■ Work instruction ■
Please write out exactly the line containing "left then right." below and every line after it, through the last one, but leave out any pictures.

■ Supplied information ■
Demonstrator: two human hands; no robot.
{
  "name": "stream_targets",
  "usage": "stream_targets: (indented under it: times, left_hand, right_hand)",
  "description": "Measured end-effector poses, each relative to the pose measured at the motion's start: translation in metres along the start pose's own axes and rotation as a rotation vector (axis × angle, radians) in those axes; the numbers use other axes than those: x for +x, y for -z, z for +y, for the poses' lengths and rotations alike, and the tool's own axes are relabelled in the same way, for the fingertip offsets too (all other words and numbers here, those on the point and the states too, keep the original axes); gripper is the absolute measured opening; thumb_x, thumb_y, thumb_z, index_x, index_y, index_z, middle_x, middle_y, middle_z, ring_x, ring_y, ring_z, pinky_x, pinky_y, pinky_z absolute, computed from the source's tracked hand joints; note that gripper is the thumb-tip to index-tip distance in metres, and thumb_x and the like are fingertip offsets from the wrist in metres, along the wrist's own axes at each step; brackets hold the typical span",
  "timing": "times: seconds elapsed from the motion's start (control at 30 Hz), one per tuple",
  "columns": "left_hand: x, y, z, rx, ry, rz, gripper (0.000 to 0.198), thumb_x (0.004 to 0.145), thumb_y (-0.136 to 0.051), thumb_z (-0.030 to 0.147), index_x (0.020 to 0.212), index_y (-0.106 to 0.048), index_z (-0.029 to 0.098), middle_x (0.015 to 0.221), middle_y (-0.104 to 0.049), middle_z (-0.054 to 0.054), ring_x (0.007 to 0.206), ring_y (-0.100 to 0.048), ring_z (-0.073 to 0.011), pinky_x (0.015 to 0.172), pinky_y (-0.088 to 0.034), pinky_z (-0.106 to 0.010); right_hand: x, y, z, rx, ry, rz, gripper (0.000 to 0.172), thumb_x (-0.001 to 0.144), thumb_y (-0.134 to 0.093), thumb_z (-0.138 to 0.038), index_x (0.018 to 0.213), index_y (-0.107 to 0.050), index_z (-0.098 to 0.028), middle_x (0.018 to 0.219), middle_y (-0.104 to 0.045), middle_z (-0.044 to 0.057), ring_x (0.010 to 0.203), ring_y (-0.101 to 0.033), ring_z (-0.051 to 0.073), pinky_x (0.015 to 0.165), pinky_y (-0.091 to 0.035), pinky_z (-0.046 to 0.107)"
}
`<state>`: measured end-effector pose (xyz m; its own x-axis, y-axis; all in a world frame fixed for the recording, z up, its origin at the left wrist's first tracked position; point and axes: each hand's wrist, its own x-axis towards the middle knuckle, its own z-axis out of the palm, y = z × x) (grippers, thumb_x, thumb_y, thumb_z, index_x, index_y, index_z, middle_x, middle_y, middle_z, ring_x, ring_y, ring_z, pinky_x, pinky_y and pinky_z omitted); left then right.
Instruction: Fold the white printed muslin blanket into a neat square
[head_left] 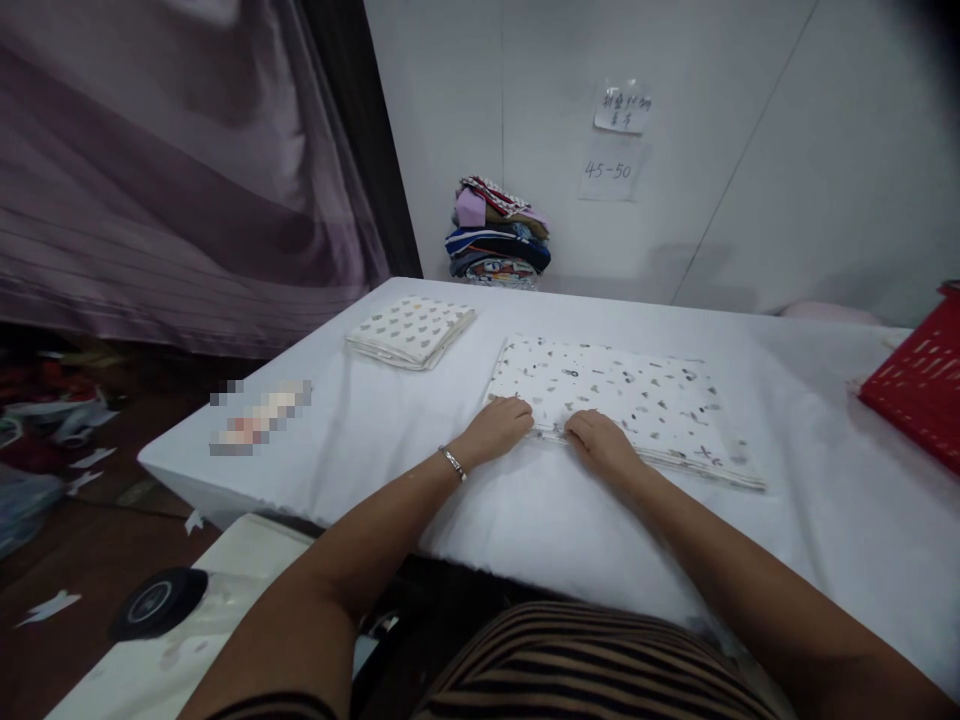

■ Solution ■
`<state>`: measured end-effector pose (xyz m; its own x-axis, y-axis; all in a world frame fixed for the recording, z up, its origin at the left wrist's first tracked position; point and axes: each hand's wrist, its own x-axis towards the middle knuckle, its own z-axis out of the palm, y = z × x) (grippers, thumb_x, thumb_y, thumb_z, index_x, index_y, index_z, middle_x, middle_y, middle_z, ring_x, ring_y, ring_z, pinky_x, pinky_y and pinky_z omitted); left then right.
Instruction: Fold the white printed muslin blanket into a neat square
[head_left] 

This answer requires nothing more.